BEGIN Data records

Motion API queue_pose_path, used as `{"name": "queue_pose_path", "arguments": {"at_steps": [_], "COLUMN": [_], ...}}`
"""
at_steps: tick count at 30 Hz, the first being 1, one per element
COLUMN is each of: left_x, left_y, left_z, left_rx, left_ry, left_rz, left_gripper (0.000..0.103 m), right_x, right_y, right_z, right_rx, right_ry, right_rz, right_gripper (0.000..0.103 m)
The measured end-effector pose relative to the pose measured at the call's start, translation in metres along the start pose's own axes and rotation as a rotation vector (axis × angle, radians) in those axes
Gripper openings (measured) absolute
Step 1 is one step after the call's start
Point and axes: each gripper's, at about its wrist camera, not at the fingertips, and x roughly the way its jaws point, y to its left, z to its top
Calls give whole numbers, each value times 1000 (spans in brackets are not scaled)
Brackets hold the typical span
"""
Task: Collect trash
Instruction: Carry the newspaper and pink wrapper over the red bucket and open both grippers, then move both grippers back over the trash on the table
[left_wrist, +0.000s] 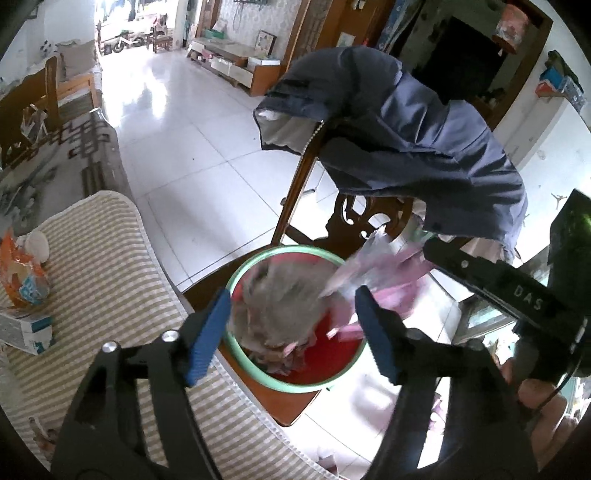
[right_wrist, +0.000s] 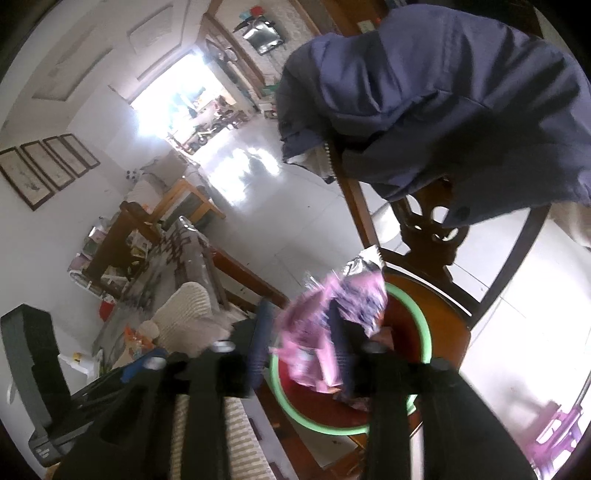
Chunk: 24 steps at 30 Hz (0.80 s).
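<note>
On the brown wooden chair (left_wrist: 295, 398), a green-rimmed red bin (left_wrist: 325, 354) is sitting; above it, the left gripper (left_wrist: 291, 328) is hanging spread apart, and the right gripper (right_wrist: 301, 347) is clamping a crinkled pink wrapper (right_wrist: 332, 306).

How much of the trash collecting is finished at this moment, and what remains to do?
Done: the red bin on the chair already holds crumpled grey paper and pink scraps. In hand: the right gripper has a pink wrapper between its fingers above the bin; the view is blurred. The left gripper is open and empty over the bin. Left: an orange packet and a small box remain on the striped cloth.
</note>
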Motion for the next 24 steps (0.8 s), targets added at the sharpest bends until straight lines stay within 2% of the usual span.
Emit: {"name": "queue_pose_path", "arguments": {"at_steps": [6, 12, 18, 24], "left_x": [-11, -32, -62, -100], "left_y": [6, 31, 85, 173], "left_z": [-1, -10, -28, -57], "left_rx": [-2, -46, -141, -333], "left_ry": [-28, -65, -111, -157], "left_rz": [12, 32, 102, 216], "left_gripper": [72, 73, 73, 73], "right_x": [0, 9, 23, 46], "right_y": [-1, 21, 56, 109], "right_z": [0, -8, -25, -53], "right_rx": [8, -32, -79, -141], "right_ry": [-1, 21, 59, 113], "right_rz": [-5, 1, 17, 40], "right_gripper": [52, 52, 53, 59]}}
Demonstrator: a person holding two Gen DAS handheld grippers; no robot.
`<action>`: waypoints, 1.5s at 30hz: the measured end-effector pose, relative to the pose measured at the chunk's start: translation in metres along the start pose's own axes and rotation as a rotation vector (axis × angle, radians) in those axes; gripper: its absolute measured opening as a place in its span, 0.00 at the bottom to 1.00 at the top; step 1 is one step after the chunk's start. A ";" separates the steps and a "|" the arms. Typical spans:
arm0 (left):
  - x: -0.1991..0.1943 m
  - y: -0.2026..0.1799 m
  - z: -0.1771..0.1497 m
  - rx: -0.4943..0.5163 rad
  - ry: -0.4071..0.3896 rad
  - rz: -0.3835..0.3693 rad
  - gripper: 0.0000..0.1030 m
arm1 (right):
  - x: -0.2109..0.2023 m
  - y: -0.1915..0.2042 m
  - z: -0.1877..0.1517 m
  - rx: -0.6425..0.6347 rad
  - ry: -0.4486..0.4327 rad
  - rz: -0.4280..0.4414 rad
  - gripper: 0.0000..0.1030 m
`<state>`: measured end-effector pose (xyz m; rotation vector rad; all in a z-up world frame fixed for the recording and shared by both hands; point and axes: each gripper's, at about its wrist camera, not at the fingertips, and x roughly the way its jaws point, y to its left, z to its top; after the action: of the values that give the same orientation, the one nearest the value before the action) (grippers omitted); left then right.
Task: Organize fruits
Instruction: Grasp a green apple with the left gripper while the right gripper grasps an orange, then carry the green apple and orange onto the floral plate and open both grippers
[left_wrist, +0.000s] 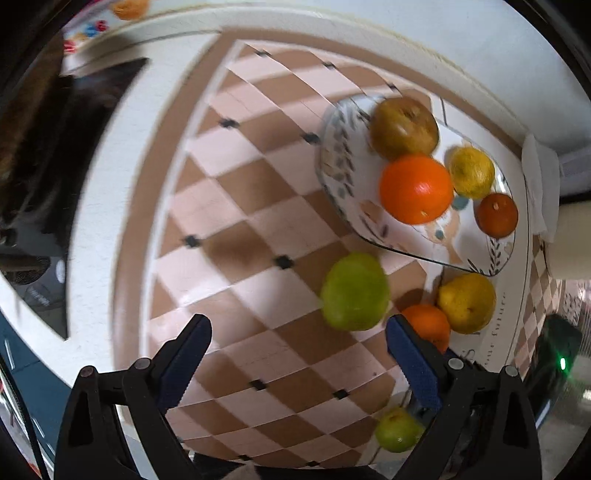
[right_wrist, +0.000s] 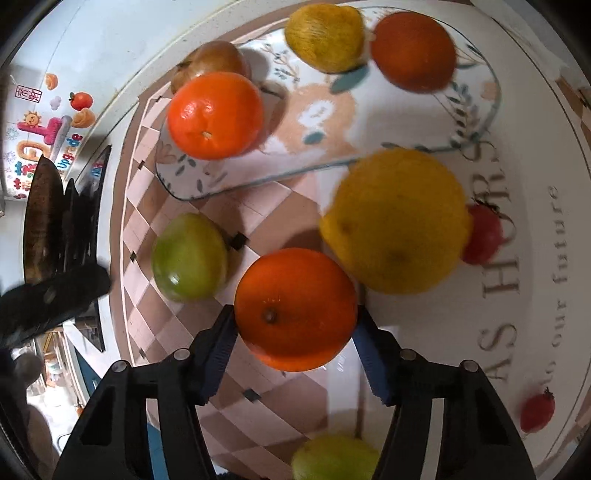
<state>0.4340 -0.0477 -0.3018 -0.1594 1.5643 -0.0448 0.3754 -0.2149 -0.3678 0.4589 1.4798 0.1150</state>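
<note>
Gripping orange (right_wrist: 295, 308), right tongs (right_wrist: 295, 325) point forward; left tongs (left_wrist: 297, 345) wide open, empty.

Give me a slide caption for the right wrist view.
Right hand-held gripper closes on an orange beside a lemon, tray beyond.
</note>
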 end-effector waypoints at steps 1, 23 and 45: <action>0.007 -0.005 0.003 0.009 0.023 -0.011 0.94 | -0.002 -0.003 -0.002 -0.006 0.001 -0.007 0.63; 0.052 -0.057 -0.021 0.190 0.068 0.006 0.50 | -0.015 -0.037 -0.018 -0.017 -0.005 -0.060 0.64; -0.027 -0.149 0.035 0.287 0.008 -0.187 0.50 | -0.118 -0.077 0.043 0.074 -0.225 0.078 0.63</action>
<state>0.4795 -0.1893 -0.2553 -0.0783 1.5291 -0.4143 0.3899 -0.3356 -0.2853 0.5708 1.2492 0.0680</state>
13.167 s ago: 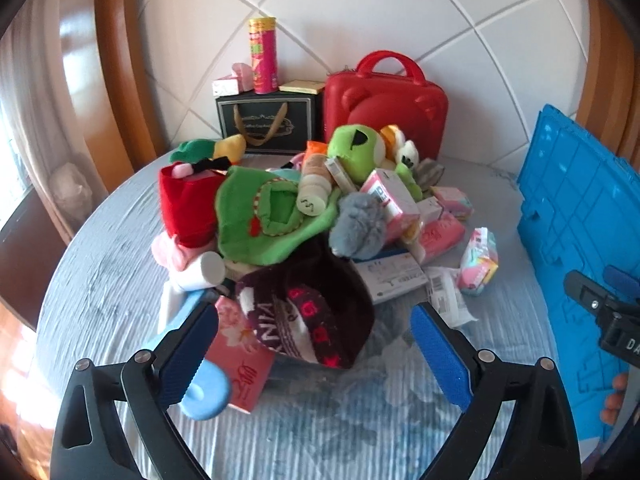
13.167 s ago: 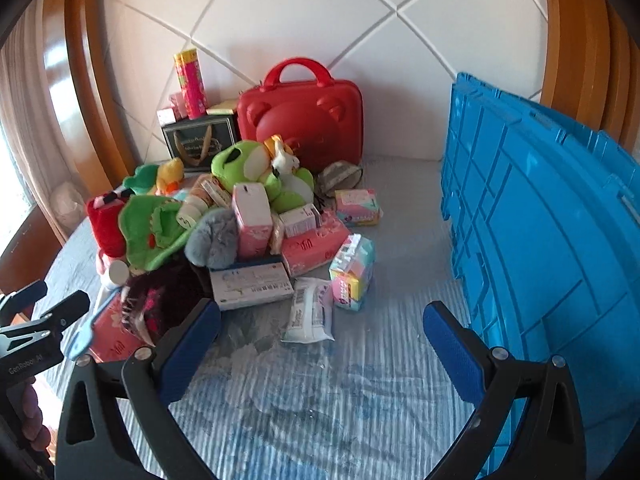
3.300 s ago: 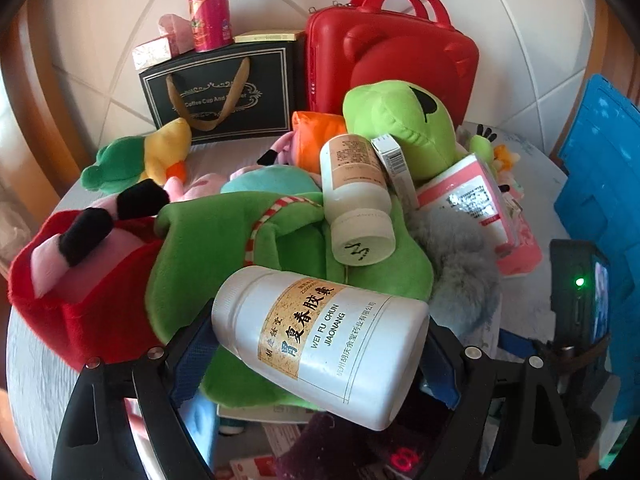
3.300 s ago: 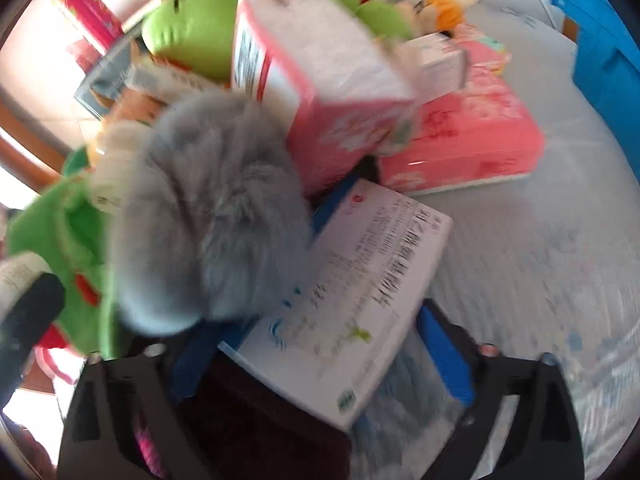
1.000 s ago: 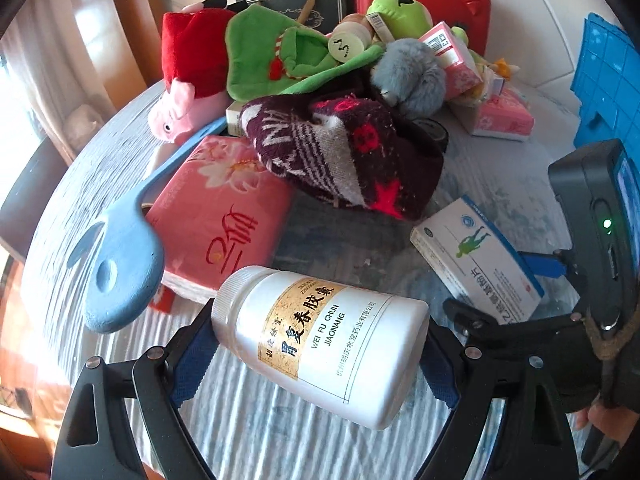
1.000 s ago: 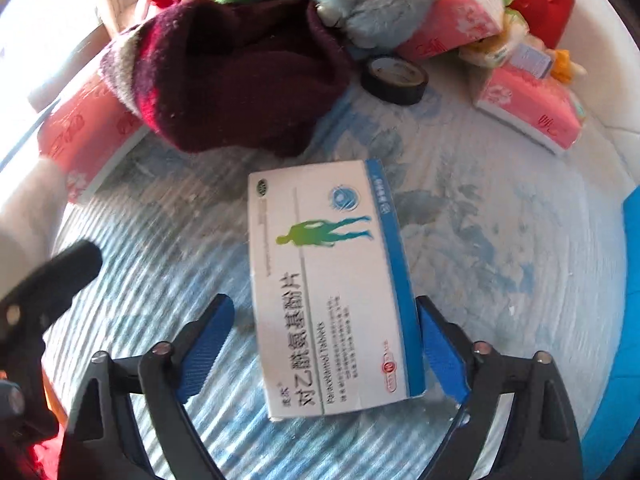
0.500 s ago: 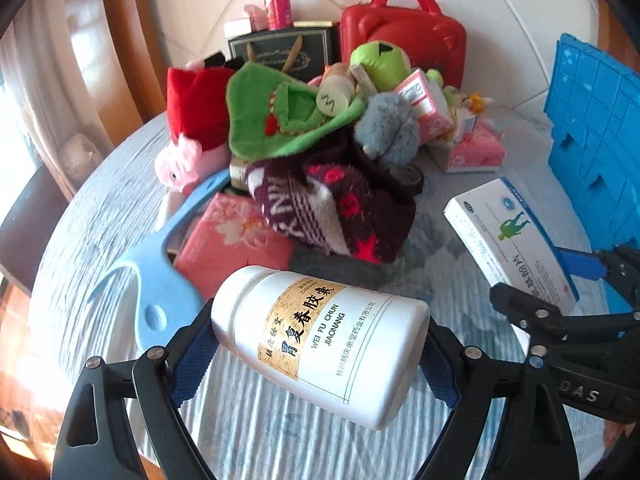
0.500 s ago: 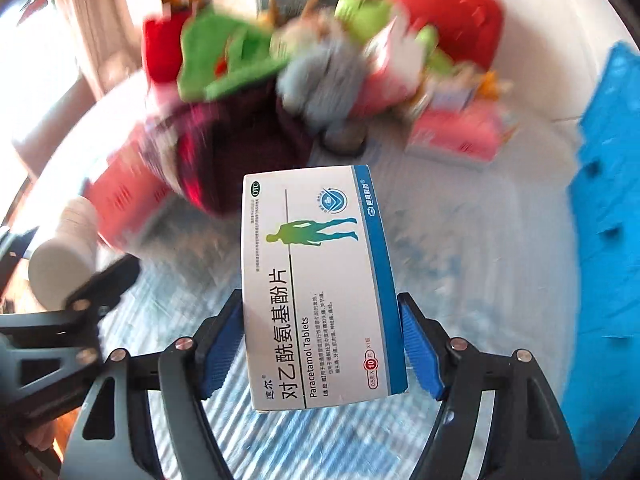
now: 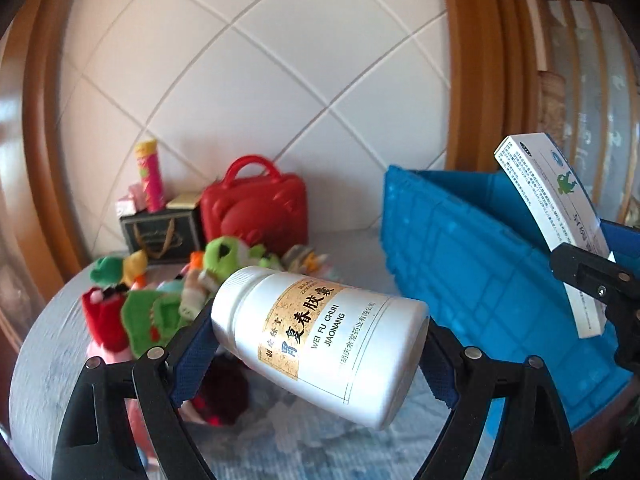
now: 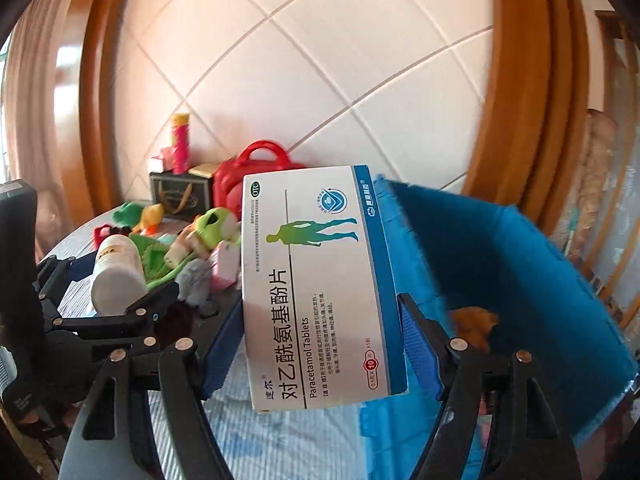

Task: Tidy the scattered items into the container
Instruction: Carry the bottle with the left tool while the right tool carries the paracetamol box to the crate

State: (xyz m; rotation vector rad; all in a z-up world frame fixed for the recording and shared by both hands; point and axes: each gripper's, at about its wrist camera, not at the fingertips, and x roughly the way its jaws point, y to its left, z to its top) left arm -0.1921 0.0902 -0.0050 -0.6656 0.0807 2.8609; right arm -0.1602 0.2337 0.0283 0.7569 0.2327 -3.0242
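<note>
**Tongs loaded on both sides, crate ahead**

Tongs first: your left tongs (image 9: 320,340) are clamped on the white pill bottle (image 9: 320,336), which lies crosswise between the blue pads, cap toward the left pad. Your right tongs (image 10: 322,340) are clamped on the flat paracetamol box (image 10: 316,284), gripped by its long edges with the printed face toward the camera. Both loads hang clear of the worktop (image 9: 52,360).

The blue crate (image 9: 472,280) sits just ahead and to the right of the left tongs; from the right tongs its open mouth is directly beyond and right of the box, with something orange already at the bottom (image 10: 474,320). The rest of the clutter, soft toys (image 9: 144,312) and small cartons, lies ahead and left of both tongs, in front of the red case (image 9: 256,208).

To do this step well, I would carry each load fully past the crate's near wall before you let go. The bottle is round and will likely roll, so lower it well inside. Bring the box in flat so it doesn't catch the rim. The two tongs are close together; stagger them so they don't knock.
</note>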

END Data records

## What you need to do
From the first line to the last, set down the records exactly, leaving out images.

## Solution below
Motion API queue_pose_path, used as `{"name": "queue_pose_path", "arguments": {"at_steps": [_], "COLUMN": [_], ...}}`
"""
at_steps: tick count at 30 Hz, the first being 1, one per element
COLUMN is each of: left_x, left_y, left_z, left_rx, left_ry, left_rz, left_gripper (0.000..0.103 m), right_x, right_y, right_z, right_rx, right_ry, right_rz, right_gripper (0.000..0.103 m)
The measured end-effector pose relative to the pose measured at the call's start, translation in metres along the start pose's own axes and rotation as a rotation vector (axis × angle, radians) in those axes
Gripper openings (measured) absolute
Step 1 is one step after the call's start
Point and axes: each gripper's, at about its wrist camera, not at the fingertips, and x roughly the way its jaws point, y to its left, z to its top
Calls give whole numbers, each value times 1000 (spans in brackets are not scaled)
Brackets hold the typical span
"""
Task: Collect trash
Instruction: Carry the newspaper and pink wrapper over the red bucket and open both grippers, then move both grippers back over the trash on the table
[left_wrist, +0.000s] 
[right_wrist, +0.000s] 
Chunk: 24 steps at 30 Hz (0.80 s).
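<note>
On the brown wooden chair (left_wrist: 295, 398), a green-rimmed red bin (left_wrist: 325, 354) is sitting; above it, the left gripper (left_wrist: 291, 328) is hanging spread apart, and the right gripper (right_wrist: 301, 347) is clamping a crinkled pink wrapper (right_wrist: 332, 306).

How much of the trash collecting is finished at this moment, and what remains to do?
Done: the red bin on the chair already holds crumpled grey paper and pink scraps. In hand: the right gripper has a pink wrapper between its fingers above the bin; the view is blurred. The left gripper is open and empty over the bin. Left: an orange packet and a small box remain on the striped cloth.
</note>
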Motion for the next 24 steps (0.8 s), targets added at the sharpest bends until straight lines stay within 2% of the usual span.
Emit: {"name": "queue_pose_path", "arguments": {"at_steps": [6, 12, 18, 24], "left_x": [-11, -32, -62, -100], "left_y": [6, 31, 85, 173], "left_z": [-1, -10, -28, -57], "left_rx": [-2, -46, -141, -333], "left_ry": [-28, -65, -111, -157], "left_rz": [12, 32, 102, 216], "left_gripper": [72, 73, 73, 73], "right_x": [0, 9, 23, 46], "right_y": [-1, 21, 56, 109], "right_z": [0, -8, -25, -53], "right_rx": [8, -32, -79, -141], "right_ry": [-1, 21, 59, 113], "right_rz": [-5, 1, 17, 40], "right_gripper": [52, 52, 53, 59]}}
Demonstrator: a person holding two Gen DAS handheld grippers; no robot.
`<action>`: waypoints, 1.5s at 30hz: the measured end-effector pose, relative to the pose measured at the chunk's start: translation in metres along the start pose's own axes and rotation as a rotation vector (axis × angle, radians) in those axes; gripper: its absolute measured opening as a place in its span, 0.00 at the bottom to 1.00 at the top; step 1 is one step after the chunk's start. A ";" separates the steps and a "|" the arms. Typical spans:
arm0 (left):
  - x: -0.1991..0.1943 m
  - y: -0.2026..0.1799 m
  - z: -0.1771..0.1497 m
  - rx: -0.4943..0.5163 rad
  - ry: -0.4071..0.3896 rad
  - rz: -0.3835..0.3693 rad
  - gripper: 0.0000..0.1030 m
arm1 (right):
  - x: -0.2109..0.2023 m
  - y: -0.1915..0.2042 m
  - z: -0.1877..0.1517 m
  - rx: -0.6425..0.6347 rad
  - ry: -0.4486..0.4327 rad
  - rz: -0.4280..0.4414 rad
  - gripper: 0.0000..0.1030 m
`<state>`: measured end-effector pose (xyz m; rotation vector rad; all in a z-up world frame fixed for the recording and shared by both hands; point and axes: each gripper's, at about its wrist camera, not at the fingertips, and x roughly the way its jaws point, y to its left, z to its top; after the action: of the values that give the same orientation, the one nearest the value before the action) (grippers omitted); left then right.
Task: Organize fruits
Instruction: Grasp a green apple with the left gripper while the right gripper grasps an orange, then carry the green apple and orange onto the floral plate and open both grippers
[left_wrist, +0.000s] 
[right_wrist, +0.000s] 
<state>0.4340 -0.0477 -0.3018 -0.1594 1.5643 -0.0448 0.3754 -0.2149 -0.3678 0.4589 1.4798 0.1150</state>
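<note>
Gripping orange (right_wrist: 295, 308), right tongs (right_wrist: 295, 325) point forward; left tongs (left_wrist: 297, 345) wide open, empty.

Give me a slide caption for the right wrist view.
Right hand-held gripper closes on an orange beside a lemon, tray beyond.
</note>
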 end-effector waypoints at steps 1, 23 and 45: <action>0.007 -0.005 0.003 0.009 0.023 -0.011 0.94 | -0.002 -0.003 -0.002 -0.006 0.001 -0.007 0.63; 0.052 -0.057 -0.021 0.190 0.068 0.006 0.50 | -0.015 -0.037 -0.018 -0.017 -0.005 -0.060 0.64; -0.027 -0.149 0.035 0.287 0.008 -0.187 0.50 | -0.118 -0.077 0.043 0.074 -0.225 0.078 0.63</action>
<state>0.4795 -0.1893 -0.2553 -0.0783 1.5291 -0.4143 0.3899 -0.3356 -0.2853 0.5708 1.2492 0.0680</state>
13.167 s ago: 
13.167 s ago: 
3.300 s ago: 
3.300 s ago: 
1.000 s ago: 
1.000 s ago: 
0.500 s ago: 
0.500 s ago: 
now: 
now: 

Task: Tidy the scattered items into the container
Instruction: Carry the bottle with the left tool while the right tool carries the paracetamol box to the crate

State: (xyz m; rotation vector rad; all in a z-up world frame fixed for the recording and shared by both hands; point and axes: each gripper's, at about its wrist camera, not at the fingertips, and x roughly the way its jaws point, y to its left, z to its top) left arm -0.1921 0.0902 -0.0050 -0.6656 0.0807 2.8609; right arm -0.1602 0.2337 0.0283 0.7569 0.2327 -3.0242
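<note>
**Tongs loaded on both sides, crate ahead**

Tongs first: your left tongs (image 9: 320,340) are clamped on the white pill bottle (image 9: 320,336), which lies crosswise between the blue pads, cap toward the left pad. Your right tongs (image 10: 322,340) are clamped on the flat paracetamol box (image 10: 316,284), gripped by its long edges with the printed face toward the camera. Both loads hang clear of the worktop (image 9: 52,360).

The blue crate (image 9: 472,280) sits just ahead and to the right of the left tongs; from the right tongs its open mouth is directly beyond and right of the box, with something orange already at the bottom (image 10: 474,320). The rest of the clutter, soft toys (image 9: 144,312) and small cartons, lies ahead and left of both tongs, in front of the red case (image 9: 256,208).

To do this step well, I would carry each load fully past the crate's near wall before you let go. The bottle is round and will likely roll, so lower it well inside. Bring the box in flat so it doesn't catch the rim. The two tongs are close together; stagger them so they don't knock.
</note>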

No other output was requested.